The reintroduction of lions to enclosed conservation areas in the Eastern Cape Province of South Africa and elsewhere has created a range of conditions which we have used to study aspects of the feeding behavior of predators including the response of predators to changes in prey abundance. At one of the sites of lion reintroduction (Kwandwe Private Game Reserve), two prey species (kudu Tragelaphus strepsiceros and warthog Phacochoerus africanus) from a total of 21 species killed, comprised more than 55% of all kills each year (Bissett 2007). No other prey species comprised more than 10% of kills in any year. On Kwandwe, the numbers of kudu and warthogs changed substantially over a relatively short period, and here, we use data from this site to examine the response of lions to the changes in the abundance of two principal prey species. We hypothesized that as the abundance of the primary prey species (i.e., kudu) declined, so significantly more alternative prey (i.e., warthog) would be consumed. In view of the reported relationship between rainfall, prey vulnerability and lion diet (Owen-Smith and Mills 2008), we also investigated the effect of rainfall.

Methods

Study sites

The study was carried out between 2003 and 2007 on Kwandwe Private Game Reserve (Kwandwe; 185 km2; ca. 33°09ʹS, 26°37ʹE) in the Eastern Cape Province, South Africa. The reserve has a warm temperate climate with an average annual rainfall of 410 mm, and the vegetation is a mosaic of open savanna-like areas and more thickly wooded areas (Mucina and Rutherford 2006). Rainfall data were recorded at one site in the center of the reserve on a monthly basis.

Data collection

Annual changes in lion numbers

The lions were located daily and thus the total number of animals was known. The total number of lions is expressed in Female Equivalent Units (FEQs), where 1FEQ is equivalent to the mass of an adult female (Bertram 1973). An adult male is 1.5FEQs, subadult lions 1FEQ, large cubs (1–2 years) 0.75FEQ and small cubs (less than one year old) 0.3FEQ (Schaller 1972; van Orsdol 1982; Packer et al. 1990). We calculated lion FEQs in July and December of each year and used the average value in our analyses.

Prey abundance

Annual, helicopter-based game counts were used to estimate the abundance of all prey species. Aerial counts were conducted over two to three consecutive days (weather dependent) in July/August of each year (i.e., the period after most ungulates had given birth) and covered the entire reserve (Reilly and Emslie 1998; Reilly 2002; Bothma and du Toit 2010).

Carnivore diet

We collected data for three small prides of lions (1–4 adults and 0–8 juveniles per pride) at Kwandwe between 2003 and 2007. At least one member of each pride was equipped with either a very high frequency (VHF) radio collar or an implanted VHF transmitter (Africa Wildlife Tracking, Rietfontein, Gauteng, South Africa) which incorporated Telonics high-power transmitters (Telonics, Mesa, AZ, USA).
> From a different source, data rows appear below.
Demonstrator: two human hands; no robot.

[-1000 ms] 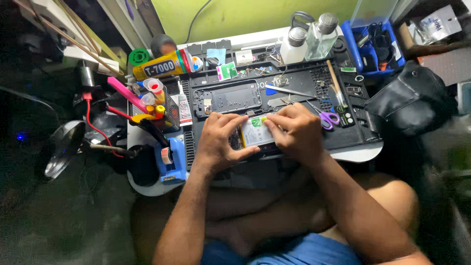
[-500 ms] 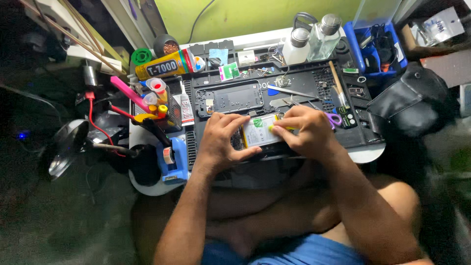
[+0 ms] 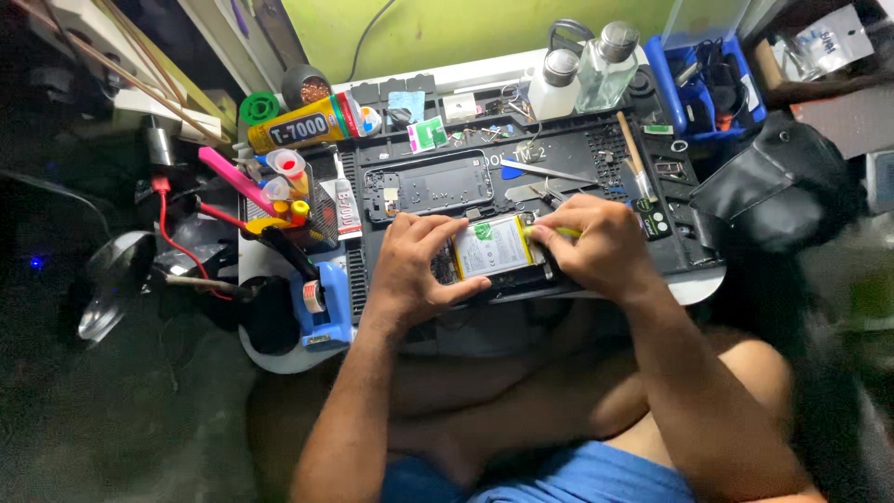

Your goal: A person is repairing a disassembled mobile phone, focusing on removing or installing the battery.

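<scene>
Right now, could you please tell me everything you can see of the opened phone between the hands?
The phone lies flat, back cover off, on the dark work mat, near its front edge. A pale rectangular battery with a green mark fills its middle; dark inner parts show along the left side. The left hand grips its left end, with the thumb along the lower edge. The right hand covers its right end and presses a thin yellow-green tool at the battery's upper right corner.

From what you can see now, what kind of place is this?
Probably a small phone repair bench. Both hands, left hand and right hand, work on an opened phone with its battery showing. A black back cover lies on the work mat, with a yellow glue tube nearby.
</scene>
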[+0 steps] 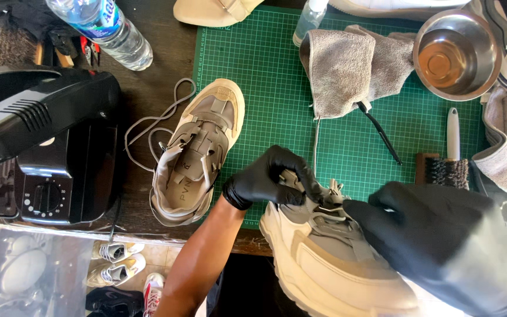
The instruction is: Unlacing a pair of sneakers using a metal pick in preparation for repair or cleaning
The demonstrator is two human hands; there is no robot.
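Observation:
Both my hands wear black gloves. My left hand (pixel 268 176) pinches the tongue and lace area of a beige and grey sneaker (pixel 324 258) that lies at the near edge of the green cutting mat (pixel 265 70). My right hand (pixel 441 235) rests on the same sneaker's right side, gripping it near the laces. A grey lace (pixel 315 147) runs up from the sneaker toward the towel. The matching sneaker (pixel 198 155) sits unlaced at the mat's left edge, its loose lace (pixel 154 117) trailing on the dark table.
A grey towel (pixel 353 64) and a steel bowl (pixel 456 53) lie at the back right. A brush (pixel 448 164) sits right of the mat. A black appliance (pixel 48 147) stands at left, a water bottle (pixel 107 26) behind it. Shoes lie on the floor below.

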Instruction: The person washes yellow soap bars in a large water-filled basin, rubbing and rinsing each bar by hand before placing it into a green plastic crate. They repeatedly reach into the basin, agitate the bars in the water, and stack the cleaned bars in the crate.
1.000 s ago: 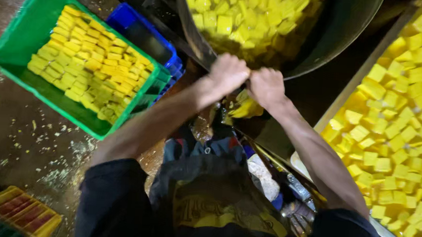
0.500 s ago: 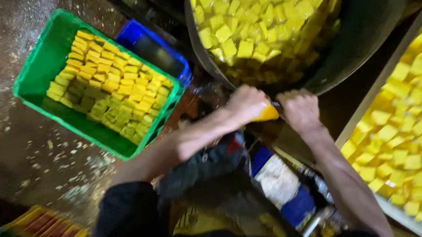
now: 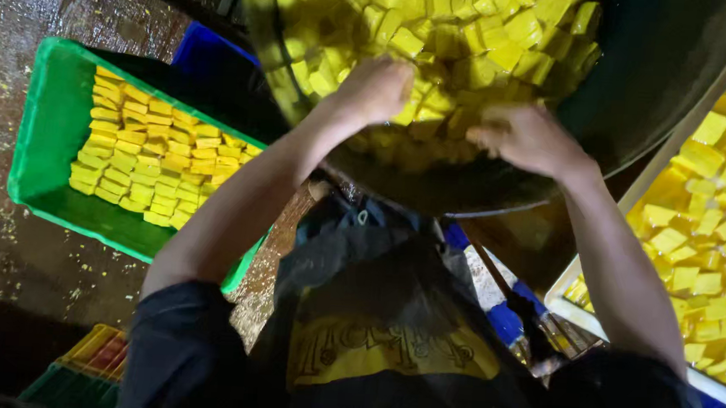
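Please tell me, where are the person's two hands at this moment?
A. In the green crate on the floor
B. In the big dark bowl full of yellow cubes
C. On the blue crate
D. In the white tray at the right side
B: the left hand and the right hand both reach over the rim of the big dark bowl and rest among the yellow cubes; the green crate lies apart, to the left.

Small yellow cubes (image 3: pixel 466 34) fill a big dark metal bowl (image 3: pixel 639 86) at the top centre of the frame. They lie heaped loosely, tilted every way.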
All animals were located by radiotelemetry using a Telonics TR-4 receiver and Telonics RA-2A directional antenna. All capture and immobilization was done by a qualified veterinarian. Radio collars were not removed at the end of this project to allow ongoing studies of the feeding and spatial ecologies of the animals. Information on the diet was collected in three ways: opportunistic (ad hoc) observations of kills made during the daily location of the lions; kills recorded during six intensive, 2-week-long periods of continuous observations (Bissett 2007), and kills recorded by field guides on their daily game drives, which is considered a viable method for monitoring the diet of carnivores (Radloff and Du Toit 2004; Bissett and Bernard 2007). For all kills, the identity of the predator, the date, species, sex, and, where possible, age (juvenile, subadult, adult) of the prey were recorded. The corrected mass of each kill was estimated by accounting for the sex and age of the animal (Radloff and du Toit 2004). Adult body mass was taken from Meissner (1982), Bothma (2002), and Skinner and Chimimba (2005). The mean prey mass for the lions was calculated using the corrected mass of every kill.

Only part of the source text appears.